▶ _EXERCISE DESCRIPTION_
Below is a listing; repeat exactly the lines from the one containing "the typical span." to the one containing "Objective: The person", both included.

▶ _DATA SEGMENT_
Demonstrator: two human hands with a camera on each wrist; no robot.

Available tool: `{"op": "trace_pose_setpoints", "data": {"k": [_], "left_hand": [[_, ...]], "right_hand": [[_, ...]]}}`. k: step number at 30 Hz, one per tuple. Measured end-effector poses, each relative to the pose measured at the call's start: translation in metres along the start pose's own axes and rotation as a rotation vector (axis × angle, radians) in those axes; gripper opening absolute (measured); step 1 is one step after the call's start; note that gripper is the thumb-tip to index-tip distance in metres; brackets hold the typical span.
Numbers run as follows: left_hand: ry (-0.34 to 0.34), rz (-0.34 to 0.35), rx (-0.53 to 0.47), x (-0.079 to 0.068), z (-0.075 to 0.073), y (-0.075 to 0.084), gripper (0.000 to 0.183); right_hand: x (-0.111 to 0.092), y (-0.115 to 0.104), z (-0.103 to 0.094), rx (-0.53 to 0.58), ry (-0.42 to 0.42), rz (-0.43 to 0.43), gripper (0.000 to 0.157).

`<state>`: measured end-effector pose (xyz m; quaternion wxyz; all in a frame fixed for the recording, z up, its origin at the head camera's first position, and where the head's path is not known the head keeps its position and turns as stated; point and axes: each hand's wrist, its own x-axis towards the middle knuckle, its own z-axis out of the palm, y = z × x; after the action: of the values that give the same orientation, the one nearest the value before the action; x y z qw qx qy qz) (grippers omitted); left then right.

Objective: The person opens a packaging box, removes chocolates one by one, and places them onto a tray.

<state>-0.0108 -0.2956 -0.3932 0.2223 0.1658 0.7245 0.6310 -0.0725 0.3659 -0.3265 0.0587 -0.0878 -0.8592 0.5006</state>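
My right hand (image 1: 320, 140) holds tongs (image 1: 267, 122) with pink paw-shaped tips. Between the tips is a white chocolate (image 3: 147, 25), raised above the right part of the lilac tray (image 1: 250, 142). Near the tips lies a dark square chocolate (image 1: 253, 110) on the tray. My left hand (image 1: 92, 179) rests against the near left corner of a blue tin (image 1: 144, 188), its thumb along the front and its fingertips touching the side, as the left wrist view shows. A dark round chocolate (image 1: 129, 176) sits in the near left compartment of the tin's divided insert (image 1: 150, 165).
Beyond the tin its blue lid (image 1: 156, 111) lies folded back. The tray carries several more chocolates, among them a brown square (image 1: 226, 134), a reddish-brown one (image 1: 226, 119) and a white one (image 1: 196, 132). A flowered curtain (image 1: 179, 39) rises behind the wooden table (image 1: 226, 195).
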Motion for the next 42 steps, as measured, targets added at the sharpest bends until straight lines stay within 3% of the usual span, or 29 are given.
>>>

▶ _YOUR RESPONSE_
Available tool: `{"op": "trace_pose_setpoints", "data": {"k": [_], "left_hand": [[_, ...]], "right_hand": [[_, ...]]}}`. k: step number at 30 Hz, one per tuple. Measured end-effector poses, each relative to the pose measured at the call's start: translation in metres along the start pose's own axes and rotation as a rotation vector (axis × angle, radians) in those axes; gripper opening absolute (measured); step 1 is one step after the call's start; note that gripper is the thumb-tip to index-tip distance in metres; brackets hold the typical span.
Numbers run as follows: left_hand: ry (-0.34 to 0.34), rz (-0.34 to 0.35), rx (-0.53 to 0.47), x (-0.079 to 0.068), z (-0.075 to 0.073), y (-0.075 to 0.084), gripper (0.000 to 0.183); right_hand: x (-0.111 to 0.092), y (-0.115 to 0.104), z (-0.103 to 0.094), rx (-0.53 to 0.58), ry (-0.42 to 0.42), rz (-0.43 to 0.43), gripper (0.000 to 0.157).

`<state>`: measured end-effector pose (xyz m; quaternion wxyz; all in a frame fixed for the recording, z up, its origin at the head camera's first position, and where the head's path is not known the head keeps its position and turns as stated; point and axes: each hand's wrist, its own x-axis towards the middle knuckle, its own z-axis out of the palm, y = z × x; after the action: of the values that give the same orientation, the one nearest the value before the action; x y z qw qx qy qz) (grippers omitted); left then right.

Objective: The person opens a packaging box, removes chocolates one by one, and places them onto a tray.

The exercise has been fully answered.